Der Regierungsrat begründet die Notwendigkeit der neuen Fachstelle damit, dass soziale Probleme in der öffentlichen Wahrnehmung einen hohen Stellenwert haben. Themen wie Jugendgewalt und Vandalismus würden kontrovers diskutiert und lösten in der Bevölkerung Ängste aus, heisst es im Communiqué.
Bündelung statt Dezentralisierung anvisiert
In Nidwalden gibt es aber bislang keine Stelle, die sich aktiv um Jugendförderung, Integration und Familienpolitik kümmert, dies im Gegensatz zum Bund und zu vielen Kantonen. Die Regierung ist aber überzeugt, dass es besser ist, wenn die Fachkräfte an einer Stelle gebündelt statt in Kleinstpensen verzettelt werden.

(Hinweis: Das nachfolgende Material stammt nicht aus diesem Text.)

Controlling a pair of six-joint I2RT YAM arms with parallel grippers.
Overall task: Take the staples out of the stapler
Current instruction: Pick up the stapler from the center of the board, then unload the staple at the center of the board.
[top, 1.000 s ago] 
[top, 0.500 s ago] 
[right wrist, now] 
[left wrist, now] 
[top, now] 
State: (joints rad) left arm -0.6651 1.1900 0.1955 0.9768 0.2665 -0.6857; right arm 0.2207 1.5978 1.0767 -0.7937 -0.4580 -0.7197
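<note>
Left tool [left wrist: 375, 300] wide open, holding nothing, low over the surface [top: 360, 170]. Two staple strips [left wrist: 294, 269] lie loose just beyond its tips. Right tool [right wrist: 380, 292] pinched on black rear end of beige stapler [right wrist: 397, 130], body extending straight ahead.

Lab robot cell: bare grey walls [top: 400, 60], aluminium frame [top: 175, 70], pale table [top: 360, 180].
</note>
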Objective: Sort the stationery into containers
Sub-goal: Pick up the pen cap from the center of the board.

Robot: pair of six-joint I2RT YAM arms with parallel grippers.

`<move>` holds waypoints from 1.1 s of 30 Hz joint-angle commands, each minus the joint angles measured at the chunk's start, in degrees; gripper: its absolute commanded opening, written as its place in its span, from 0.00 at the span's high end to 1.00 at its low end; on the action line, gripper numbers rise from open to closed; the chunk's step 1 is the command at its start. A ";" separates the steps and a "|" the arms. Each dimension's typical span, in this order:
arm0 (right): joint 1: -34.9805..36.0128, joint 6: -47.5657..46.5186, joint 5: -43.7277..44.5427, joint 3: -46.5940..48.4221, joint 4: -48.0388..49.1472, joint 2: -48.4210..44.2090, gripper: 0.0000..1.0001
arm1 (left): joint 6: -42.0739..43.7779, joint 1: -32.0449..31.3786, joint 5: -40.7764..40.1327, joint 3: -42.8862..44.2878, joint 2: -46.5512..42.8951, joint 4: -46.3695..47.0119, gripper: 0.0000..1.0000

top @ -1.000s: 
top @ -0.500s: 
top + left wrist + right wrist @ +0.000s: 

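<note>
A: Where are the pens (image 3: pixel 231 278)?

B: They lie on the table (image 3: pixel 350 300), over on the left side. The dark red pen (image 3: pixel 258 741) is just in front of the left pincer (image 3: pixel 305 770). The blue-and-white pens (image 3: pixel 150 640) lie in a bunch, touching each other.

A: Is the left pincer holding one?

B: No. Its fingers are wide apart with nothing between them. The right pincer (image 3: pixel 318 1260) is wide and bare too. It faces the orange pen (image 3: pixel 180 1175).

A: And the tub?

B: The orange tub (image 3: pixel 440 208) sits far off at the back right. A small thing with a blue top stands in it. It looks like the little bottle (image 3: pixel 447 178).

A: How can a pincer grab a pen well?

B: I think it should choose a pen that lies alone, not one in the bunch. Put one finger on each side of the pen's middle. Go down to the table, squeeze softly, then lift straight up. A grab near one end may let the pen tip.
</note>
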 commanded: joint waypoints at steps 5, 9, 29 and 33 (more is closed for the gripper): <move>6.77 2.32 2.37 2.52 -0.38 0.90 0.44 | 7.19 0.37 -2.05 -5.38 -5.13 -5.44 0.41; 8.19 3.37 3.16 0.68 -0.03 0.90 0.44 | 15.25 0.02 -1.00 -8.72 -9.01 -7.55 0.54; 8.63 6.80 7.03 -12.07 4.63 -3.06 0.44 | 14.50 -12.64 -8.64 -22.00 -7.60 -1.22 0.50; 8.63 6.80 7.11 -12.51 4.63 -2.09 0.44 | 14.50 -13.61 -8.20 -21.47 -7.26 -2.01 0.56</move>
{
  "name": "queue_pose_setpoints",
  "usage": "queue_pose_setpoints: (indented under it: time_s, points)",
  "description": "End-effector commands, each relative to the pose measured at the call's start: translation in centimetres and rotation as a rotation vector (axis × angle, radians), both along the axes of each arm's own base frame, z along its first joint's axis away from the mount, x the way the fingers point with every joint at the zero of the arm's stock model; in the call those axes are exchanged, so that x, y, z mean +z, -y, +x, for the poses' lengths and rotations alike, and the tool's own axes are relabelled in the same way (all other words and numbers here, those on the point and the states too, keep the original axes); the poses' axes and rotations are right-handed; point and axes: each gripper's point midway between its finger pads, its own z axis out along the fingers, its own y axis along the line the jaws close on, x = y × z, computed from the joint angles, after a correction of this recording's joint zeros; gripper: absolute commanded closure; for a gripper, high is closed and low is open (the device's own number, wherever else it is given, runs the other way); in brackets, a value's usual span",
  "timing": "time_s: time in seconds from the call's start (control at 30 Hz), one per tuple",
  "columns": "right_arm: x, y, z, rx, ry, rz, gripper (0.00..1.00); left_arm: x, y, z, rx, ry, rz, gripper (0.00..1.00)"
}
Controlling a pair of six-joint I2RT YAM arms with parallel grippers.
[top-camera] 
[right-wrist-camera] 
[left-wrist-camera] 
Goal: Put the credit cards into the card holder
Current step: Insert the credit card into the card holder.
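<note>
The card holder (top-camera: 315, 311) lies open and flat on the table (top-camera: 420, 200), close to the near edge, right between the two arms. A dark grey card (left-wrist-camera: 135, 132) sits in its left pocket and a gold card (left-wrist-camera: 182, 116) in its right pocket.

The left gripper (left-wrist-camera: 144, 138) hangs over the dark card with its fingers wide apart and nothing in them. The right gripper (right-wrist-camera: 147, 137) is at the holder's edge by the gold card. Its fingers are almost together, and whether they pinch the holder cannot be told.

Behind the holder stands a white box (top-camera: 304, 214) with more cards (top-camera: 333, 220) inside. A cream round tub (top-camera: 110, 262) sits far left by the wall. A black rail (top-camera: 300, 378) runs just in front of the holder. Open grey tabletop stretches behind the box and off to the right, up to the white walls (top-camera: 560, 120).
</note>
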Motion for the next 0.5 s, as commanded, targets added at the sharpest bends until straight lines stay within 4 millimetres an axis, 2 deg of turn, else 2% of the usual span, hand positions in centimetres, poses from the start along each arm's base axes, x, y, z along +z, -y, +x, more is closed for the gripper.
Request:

Die Fachstelle wird vor allem präventiv arbeiten. Sie wird Schulen und Gemeinden beraten und die Koordination mit dem Bund und anderen Partnern wahrnehmen. Sie wird so organisiert, dass sie weitere Aufgaben übernehmen oder in eine gemeinsame Fachstelle mit Obwalden überführt werden kann.